ACTIVITY -
Write out each line below exactly as it appears.

AVAILABLE DATA -
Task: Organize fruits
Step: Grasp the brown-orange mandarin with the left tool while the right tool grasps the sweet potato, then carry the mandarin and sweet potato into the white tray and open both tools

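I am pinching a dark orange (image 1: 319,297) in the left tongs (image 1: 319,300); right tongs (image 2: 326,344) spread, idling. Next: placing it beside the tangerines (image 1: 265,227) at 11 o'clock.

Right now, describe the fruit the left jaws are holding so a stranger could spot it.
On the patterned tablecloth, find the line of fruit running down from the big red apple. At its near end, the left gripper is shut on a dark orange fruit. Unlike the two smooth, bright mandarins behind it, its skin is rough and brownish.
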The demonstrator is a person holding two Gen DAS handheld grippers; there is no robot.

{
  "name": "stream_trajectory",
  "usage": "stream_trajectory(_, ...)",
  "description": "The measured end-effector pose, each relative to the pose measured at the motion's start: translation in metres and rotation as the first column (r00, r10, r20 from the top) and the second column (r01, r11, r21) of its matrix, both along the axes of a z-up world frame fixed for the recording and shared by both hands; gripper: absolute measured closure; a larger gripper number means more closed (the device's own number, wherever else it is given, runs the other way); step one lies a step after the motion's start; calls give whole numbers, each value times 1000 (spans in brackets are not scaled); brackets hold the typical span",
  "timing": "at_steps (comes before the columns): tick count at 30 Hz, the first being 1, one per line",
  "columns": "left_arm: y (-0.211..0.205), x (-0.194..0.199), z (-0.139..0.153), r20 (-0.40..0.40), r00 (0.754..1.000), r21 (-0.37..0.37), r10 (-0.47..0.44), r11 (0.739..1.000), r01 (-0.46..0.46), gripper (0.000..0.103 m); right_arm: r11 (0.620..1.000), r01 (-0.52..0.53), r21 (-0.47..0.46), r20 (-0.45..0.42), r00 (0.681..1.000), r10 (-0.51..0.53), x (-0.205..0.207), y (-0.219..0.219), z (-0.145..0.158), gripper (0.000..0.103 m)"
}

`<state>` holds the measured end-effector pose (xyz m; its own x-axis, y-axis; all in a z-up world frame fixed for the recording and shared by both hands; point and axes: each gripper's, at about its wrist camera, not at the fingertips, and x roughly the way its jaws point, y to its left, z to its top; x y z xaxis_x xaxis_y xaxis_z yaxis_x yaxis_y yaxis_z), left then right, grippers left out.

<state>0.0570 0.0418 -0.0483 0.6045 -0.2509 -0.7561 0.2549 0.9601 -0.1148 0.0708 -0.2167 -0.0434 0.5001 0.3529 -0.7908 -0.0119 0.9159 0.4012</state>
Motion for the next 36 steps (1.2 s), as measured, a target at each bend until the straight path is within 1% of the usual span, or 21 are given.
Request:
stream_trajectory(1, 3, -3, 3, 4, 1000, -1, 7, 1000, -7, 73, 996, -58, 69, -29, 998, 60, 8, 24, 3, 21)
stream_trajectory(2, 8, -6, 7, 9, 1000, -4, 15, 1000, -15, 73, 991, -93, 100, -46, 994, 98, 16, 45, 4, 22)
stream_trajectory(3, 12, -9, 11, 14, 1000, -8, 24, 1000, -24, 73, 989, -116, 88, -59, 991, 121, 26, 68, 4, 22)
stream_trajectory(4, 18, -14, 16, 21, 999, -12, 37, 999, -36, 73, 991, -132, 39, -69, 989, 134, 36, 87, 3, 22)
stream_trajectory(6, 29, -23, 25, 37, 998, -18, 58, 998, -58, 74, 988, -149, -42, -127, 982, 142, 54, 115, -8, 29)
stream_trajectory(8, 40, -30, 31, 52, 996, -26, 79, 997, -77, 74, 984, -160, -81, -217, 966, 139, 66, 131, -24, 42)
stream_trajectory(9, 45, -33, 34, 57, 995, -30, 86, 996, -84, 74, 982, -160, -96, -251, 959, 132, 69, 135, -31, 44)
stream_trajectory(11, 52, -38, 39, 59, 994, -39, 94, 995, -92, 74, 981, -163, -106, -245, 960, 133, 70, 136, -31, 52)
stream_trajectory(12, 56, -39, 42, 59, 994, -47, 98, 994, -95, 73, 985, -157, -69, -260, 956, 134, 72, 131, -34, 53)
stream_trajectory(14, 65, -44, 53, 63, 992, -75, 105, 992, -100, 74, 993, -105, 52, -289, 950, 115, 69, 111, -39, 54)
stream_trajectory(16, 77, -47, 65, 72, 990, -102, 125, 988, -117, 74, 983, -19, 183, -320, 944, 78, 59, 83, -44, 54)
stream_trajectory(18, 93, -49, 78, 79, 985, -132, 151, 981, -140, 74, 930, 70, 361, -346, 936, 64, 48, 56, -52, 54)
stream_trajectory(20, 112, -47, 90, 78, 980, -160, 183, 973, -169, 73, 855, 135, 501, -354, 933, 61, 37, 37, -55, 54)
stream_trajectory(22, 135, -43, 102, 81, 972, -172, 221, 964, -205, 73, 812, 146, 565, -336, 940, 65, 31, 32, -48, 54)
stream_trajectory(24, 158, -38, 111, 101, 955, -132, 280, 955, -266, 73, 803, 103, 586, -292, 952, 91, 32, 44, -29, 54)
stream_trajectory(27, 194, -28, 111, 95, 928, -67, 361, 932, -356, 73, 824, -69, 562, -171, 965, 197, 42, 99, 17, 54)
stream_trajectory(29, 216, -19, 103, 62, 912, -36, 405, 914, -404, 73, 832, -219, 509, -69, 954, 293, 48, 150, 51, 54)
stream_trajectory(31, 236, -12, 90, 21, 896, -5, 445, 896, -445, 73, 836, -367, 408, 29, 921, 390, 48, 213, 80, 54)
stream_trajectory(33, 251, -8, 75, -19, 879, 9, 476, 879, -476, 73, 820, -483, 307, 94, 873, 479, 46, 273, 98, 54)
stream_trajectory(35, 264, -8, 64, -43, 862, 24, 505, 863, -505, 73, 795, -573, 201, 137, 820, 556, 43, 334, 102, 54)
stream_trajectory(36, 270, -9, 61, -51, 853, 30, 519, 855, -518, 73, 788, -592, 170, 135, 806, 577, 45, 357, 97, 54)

YOUR SOLUTION -
Task: Organize fruits
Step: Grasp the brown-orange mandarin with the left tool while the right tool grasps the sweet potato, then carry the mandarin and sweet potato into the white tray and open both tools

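I am pinching a dark orange (image 1: 319,297) in the left tongs (image 1: 319,300); right tongs (image 2: 326,344) spread, idling. Next: placing it beside the tangerines (image 1: 265,227) at 11 o'clock.

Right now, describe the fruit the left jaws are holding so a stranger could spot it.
On the patterned tablecloth, find the line of fruit running down from the big red apple. At its near end, the left gripper is shut on a dark orange fruit. Unlike the two smooth, bright mandarins behind it, its skin is rough and brownish.
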The demonstrator is a person holding two Gen DAS handheld grippers; there is no robot.

{
  "name": "stream_trajectory",
  "usage": "stream_trajectory(_, ...)",
  "description": "The measured end-effector pose, each relative to the pose measured at the motion's start: translation in metres and rotation as the first column (r00, r10, r20 from the top) and the second column (r01, r11, r21) of its matrix, both along the axes of a z-up world frame fixed for the recording and shared by both hands; gripper: absolute measured closure; a larger gripper number means more closed (the device's own number, wherever else it is given, runs the other way); step one lies a step after the motion's start; calls give whole numbers, each value times 1000 (spans in brackets are not scaled); brackets hold the typical span",
  "timing": "at_steps (comes before the columns): tick count at 30 Hz, the first being 1, one per line",
  "columns": "left_arm: y (-0.211..0.205), x (-0.194..0.199), z (-0.139..0.153), r20 (-0.40..0.40), r00 (0.754..1.000), r21 (-0.37..0.37), r10 (-0.47..0.44), r11 (0.739..1.000), r01 (-0.46..0.46), gripper (0.000..0.103 m); right_arm: r11 (0.620..1.000), r01 (-0.52..0.53), r21 (-0.47..0.46), r20 (-0.45..0.42), r00 (0.681..1.000), r10 (-0.51..0.53), x (-0.205..0.207), y (-0.219..0.219), z (-0.145..0.158), gripper (0.000..0.103 m)"
}

`<state>` holds the measured end-effector pose (xyz m; its own x-axis, y-axis; all in a z-up world frame fixed for the recording and shared by both hands; point and axes: each gripper's, at about its wrist camera, not at the fingertips, and x roughly the way its jaws point, y to its left, z to its top; x y z xaxis_x xaxis_y xaxis_z yaxis_x yaxis_y yaxis_z), left then right, grippers left out.

<state>0.0570 0.0418 -0.0483 0.6045 -0.2509 -0.7561 0.2549 0.9601 -0.1148 0.0708 -0.2167 -0.0434 0.5001 0.3529 -0.7908 -0.0119 0.9159 0.4012</state>
Motion for the next 36 steps (1.2 s), as measured, a target at each bend until the straight path is within 1% of the usual span, or 21 are given.
Request:
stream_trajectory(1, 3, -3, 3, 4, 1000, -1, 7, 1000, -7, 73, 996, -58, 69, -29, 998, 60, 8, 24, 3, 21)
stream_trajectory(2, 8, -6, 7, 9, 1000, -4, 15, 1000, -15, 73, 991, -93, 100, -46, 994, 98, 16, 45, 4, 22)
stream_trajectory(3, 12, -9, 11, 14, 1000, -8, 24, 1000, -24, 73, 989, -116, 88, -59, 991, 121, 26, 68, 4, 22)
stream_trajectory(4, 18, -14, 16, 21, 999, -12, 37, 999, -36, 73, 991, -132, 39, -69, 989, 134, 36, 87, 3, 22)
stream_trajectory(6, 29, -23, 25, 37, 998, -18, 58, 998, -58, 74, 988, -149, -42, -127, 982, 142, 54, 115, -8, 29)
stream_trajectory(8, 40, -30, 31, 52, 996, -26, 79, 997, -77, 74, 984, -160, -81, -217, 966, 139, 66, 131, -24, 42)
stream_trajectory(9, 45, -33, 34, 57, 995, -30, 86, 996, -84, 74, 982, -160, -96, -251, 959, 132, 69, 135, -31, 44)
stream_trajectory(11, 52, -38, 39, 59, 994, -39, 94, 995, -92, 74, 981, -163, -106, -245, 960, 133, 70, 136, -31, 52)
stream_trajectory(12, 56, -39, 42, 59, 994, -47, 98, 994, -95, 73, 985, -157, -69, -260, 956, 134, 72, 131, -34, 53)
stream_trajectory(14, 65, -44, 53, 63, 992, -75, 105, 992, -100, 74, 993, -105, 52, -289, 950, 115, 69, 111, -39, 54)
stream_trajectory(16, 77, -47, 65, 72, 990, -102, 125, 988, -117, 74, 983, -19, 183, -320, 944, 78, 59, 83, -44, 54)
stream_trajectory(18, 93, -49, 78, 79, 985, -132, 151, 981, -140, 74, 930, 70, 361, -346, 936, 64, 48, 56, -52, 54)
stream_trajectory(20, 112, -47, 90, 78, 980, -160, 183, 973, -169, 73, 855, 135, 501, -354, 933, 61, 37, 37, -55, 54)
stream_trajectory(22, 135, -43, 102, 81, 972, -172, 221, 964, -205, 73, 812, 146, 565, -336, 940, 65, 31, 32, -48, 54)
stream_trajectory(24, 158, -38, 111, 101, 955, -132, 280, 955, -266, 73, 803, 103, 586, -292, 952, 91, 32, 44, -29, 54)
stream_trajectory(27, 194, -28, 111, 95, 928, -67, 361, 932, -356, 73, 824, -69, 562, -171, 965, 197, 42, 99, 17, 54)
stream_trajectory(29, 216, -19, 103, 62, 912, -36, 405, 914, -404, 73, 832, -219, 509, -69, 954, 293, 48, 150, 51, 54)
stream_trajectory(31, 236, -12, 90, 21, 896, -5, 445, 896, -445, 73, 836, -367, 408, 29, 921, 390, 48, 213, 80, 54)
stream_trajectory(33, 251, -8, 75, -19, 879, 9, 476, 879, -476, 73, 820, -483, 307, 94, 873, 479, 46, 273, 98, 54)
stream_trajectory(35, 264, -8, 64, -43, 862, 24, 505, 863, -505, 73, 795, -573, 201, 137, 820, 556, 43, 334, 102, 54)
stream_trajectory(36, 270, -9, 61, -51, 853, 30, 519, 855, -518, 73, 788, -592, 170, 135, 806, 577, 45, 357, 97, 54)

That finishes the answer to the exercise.